With deaths tending to lag hospitalizations, officials are keeping a close eye on ICU beds and hospital capacity. More than 1,000 patients statewide are in ICUs, with another 58 added to the total on Thursday. New York City has 3,565 COVID patients in hospitals, 418 of them in the ICU, according to the state's latest data.
Both numbers continue to trend sharply upward and have increased 507% and 267%, respectively, since Dec. 1 alone. Gov. Kathy Hochul says neither the city nor the state has yet experienced omicron's peak, though it's expected in short order.
"We're basically preparing for a January surge. We know it's coming. And we're naive to think it won't," Hochul said Wednesday as she reported a single-day case number that obliterated earlier records.

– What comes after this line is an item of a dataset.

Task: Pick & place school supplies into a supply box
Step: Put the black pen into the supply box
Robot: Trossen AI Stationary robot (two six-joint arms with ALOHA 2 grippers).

On that point, the nation's leading infectious disease expert, Dr. Anthony Fauci, agrees.
Omicron has fueled unprecedented daily infections across the U.S. as well. America set a record seven-day case average on Tuesday, according to NBC News data.
The average of 262,034 daily cases eclipsed the former record set on Jan. 11 of 252,776 new cases a day. It dropped a bit, according to the CDC, to around 240,400 cases per day on Wednesday, still up 60% over the previous week.
The omicron variant, the first local case of which was reported Dec. 2, accounted for 78% of genetically sequenced positive New York COVID samples uploaded to GISAID, the world's largest repository of COVID-19 sequences, over the last two weeks. That's up from 74.2% a day ago, 11.1% in the two-week period ending Dec. 18 and from 2.2% in the two-week period before that, state data shows.
CDC data for the latest two weeks says omicron could account for anywhere from 70% to 97% of current infections in the New York area for the week ending Dec. 25. Nationally, the prevalence is estimated to be as high as 74%, the agency says.
New York City's own data puts omicron's share of cases at just 30% of tested samples, up from 5% in the prior data update. Still, the health department admits its reporting can't keep up with omicron's rate of spread and instead refers to the CDC data for more accuracy.